WhisperLiveKit: Real-Time On-Device Speech-to-Text with Speaker Diarization & Zero Cloud Uploads

高效码农

5 months ago

WhisperLiveKit: Real-Time, On-Device Speech-to-Text with Speaker Diarization

“Can I transcribe meetings in real time without uploading any audio or paying a cloud bill?”
WhisperLiveKit answers: yes—just one command and your browser.

1. What Exactly Is WhisperLiveKit?

WhisperLiveKit is a small open-source package that bundles:

A ready-to-run backend that listens to your microphone stream and returns text.
A web page that you open in any browser to see the words appear as you speak.
Everything stays on your computer—no audio ever leaves the network card.

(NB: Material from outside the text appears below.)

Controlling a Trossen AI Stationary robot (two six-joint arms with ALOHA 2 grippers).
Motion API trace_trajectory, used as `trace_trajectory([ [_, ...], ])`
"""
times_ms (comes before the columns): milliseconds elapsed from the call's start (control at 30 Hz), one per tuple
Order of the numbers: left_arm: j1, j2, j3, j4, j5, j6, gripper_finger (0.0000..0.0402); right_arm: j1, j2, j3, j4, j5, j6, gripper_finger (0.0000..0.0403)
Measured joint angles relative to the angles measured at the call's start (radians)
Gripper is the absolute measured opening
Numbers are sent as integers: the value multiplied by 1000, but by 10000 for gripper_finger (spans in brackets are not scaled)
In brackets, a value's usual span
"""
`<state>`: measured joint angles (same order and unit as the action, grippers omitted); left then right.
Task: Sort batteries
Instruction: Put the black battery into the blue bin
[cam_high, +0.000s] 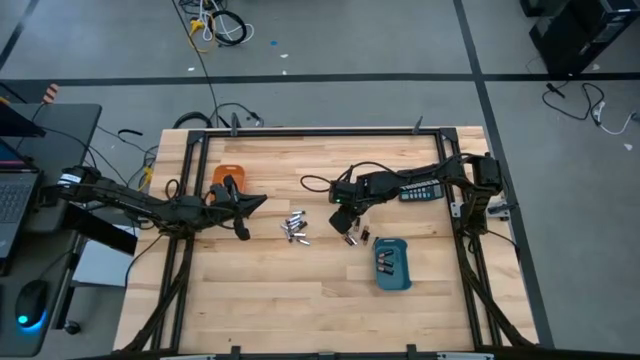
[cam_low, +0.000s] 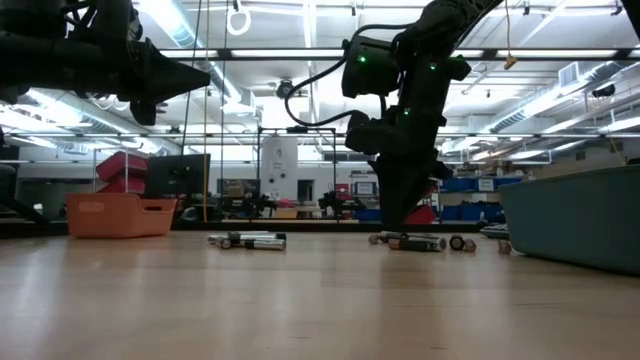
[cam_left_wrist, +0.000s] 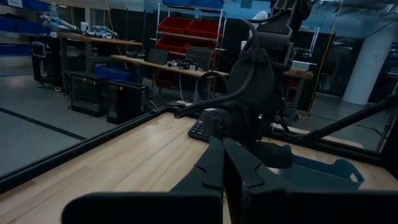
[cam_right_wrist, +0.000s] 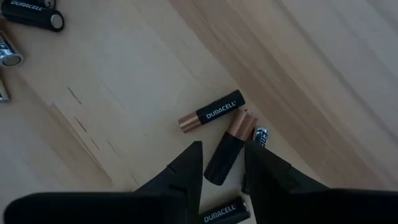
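Two clusters of batteries (cam_high: 294, 229) loose on wooden worktop (cam_high: 300, 290). Right tool (cam_right_wrist: 222, 163) spread, straddling one Duracell battery (cam_right_wrist: 228, 147) beside blue tray (cam_high: 392, 264). Left tool (cam_high: 252, 205) pressed together, raised near orange tray (cam_high: 229, 174).

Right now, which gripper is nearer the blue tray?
Right. The right gripper hangs just beside the blue tray, over loose batteries; the left gripper sits across the table near the orange tray.
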<state>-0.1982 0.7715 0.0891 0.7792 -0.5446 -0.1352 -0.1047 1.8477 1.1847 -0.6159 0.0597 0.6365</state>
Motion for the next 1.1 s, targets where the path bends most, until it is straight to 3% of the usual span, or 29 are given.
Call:
trace_trajectory([
  [1100, 0, 0, 0, -4, 0, -1, 0, 32, 57, 0, 20, 20, 20, 105],
])
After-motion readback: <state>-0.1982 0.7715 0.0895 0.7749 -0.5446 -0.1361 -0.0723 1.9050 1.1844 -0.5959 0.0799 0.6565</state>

Core capabilities (all included)

Capability	What it does	Typical use
Real-time transcription	Converts speech to text while you talk	Meeting notes, lecture captions
Speaker diarization	Labels who is speaking	Interview minutes, customer-service logs
Voice activity detection (VAD)	Ignores silence to save CPU	Long recordings
Ultra-low latency option (SimulStreaming)	2025 research, AlignAtt policy	Live-stream subtitles
Multi-user support	One server can serve many browsers	Small-office deployment

2. Ten-Minute Quick Start

2.1 Install the system dependency: FFmpeg

FFmpeg converts raw microphone data into the format the model expects.

OS	How to install
Ubuntu / Debian	`sudo apt install ffmpeg`
macOS	`brew install ffmpeg`
Windows	Download the binary from ffmpeg.org and add it to your PATH

2.2 Install the Python package

pip install whisperlivekit

Need speaker labels too?

pip install whisperlivekit[diarization]

2.3 Start the server

whisperlivekit-server --model tiny.en

You will see a line like Uvicorn running on http://localhost:8000.

2.4 Open your browser

Visit http://localhost:8000, allow microphone access, and start talking—text appears in real time.

First run? The tiny.en model (~75 MB) downloads automatically.

3. Going Deeper: Configuration Cheat Sheet

3.1 Frequently used command-line flags

Flag	Default	Purpose
`--model`	`tiny`	Larger models are slower but more accurate: tiny < base < small < medium < large
`--language`	`en`	Set `auto` for automatic language detection
`--diarization`	False	Requires Hugging Face model access (see below)
`--backend`	`faster-whisper`	Swap to `simulstreaming` for ultra-low latency
`--host` / `--port`	`localhost` / 8000	Change to `0.0.0.0` if you want LAN access

Run whisperlivekit-server --help for the full list.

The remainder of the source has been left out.